In sede di commento, come già anticipato, prendiamo spunto da alcune questioni suscitate dal libro per arrivare ai giorni nostri. Sebbene Disegni non lo espliciti, a partire dalla connotazione storicamente determinata del pregiudizio antiebraico moderno, così come la descrive lo stesso autore, si può contestare alla radice l’idea che le critiche allo stato di Israele possano rappresentare una forma di antisemitismo, come pretenderebbe, per esempio, la cosiddetta definizione operativa dell’Alleanza internazionale per la memoria dell’Olocausto. La connotazione ectoplasmatica dell’ebraismo immaginario degli antisemiti è infatti l’esatto opposto della natura concreta di uno Stato. A maggior ragione se abbiamo a che fare con una potenza fortemente militarizzata e pervicacemente impegnata a conquistare palmo a palmo la “terra promessa”, incurante di chi da secoli la abita. Il forte legame con la terra contrasta in modo netto la natura deterritorializzata del potere del denaro, espressione per eccellenza del presunto potere ebraico.

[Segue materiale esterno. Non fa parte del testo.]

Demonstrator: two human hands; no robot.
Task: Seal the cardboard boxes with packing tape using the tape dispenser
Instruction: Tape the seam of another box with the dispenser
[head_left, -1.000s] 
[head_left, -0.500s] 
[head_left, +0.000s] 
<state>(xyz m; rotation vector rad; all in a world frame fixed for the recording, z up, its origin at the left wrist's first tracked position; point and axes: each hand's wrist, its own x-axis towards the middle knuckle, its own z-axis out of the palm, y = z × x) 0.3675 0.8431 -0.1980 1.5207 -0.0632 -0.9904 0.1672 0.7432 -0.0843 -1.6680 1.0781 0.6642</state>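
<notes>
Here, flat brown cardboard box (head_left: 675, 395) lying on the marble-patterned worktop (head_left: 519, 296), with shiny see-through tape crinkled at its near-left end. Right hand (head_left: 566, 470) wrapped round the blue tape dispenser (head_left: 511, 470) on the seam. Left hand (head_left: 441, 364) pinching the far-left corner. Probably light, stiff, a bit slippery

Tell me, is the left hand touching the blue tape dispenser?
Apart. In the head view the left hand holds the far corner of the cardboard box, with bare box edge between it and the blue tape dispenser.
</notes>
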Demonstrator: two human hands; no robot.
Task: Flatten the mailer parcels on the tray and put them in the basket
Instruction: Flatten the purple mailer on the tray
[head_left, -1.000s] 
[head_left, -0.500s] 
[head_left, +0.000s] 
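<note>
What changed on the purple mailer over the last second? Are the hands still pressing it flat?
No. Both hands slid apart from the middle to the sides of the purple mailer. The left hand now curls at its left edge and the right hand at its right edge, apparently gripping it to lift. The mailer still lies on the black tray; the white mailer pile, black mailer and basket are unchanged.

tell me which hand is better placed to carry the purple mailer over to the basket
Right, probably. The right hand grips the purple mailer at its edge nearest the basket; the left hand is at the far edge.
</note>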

Insomma, se vogliamo capire dove attecchiscono oggi le radici della sempreverde malapianta dell’antisemitismo dobbiamo guardare altrove. Bisognerebbe indagare il rapporto tra il pregiudizio antiebraico e il razzismo genericamente inteso, tema che è completamente assente nel testo di Disegni. Per esempio si potrebbe fare riferimento al ruolo attribuito al miliardario ebreo Soros nell’attuazione del fantomatico Piano Kalergi, cioè la sostituzione etnica delle popolazioni bianche attraverso l’immigrazione extraoccidentale. In questo ever green del complottismo più farneticante, vediamo fondersi il più classico antisemitismo con il razzismo altrettanto classico nei confronti delle popolazioni non occidentali che oggi si declina soprattutto come islamofobia. La comunità nazionale degli onesti lavoratori, per riprendere uno dei temi del libro di Disegni, non sarebbe oggi minacciata solo dall’alto, dal potere “ebraico” del denaro, ma anche (o forse soprattutto) dal basso, dalla marea di colore formata dai migranti. 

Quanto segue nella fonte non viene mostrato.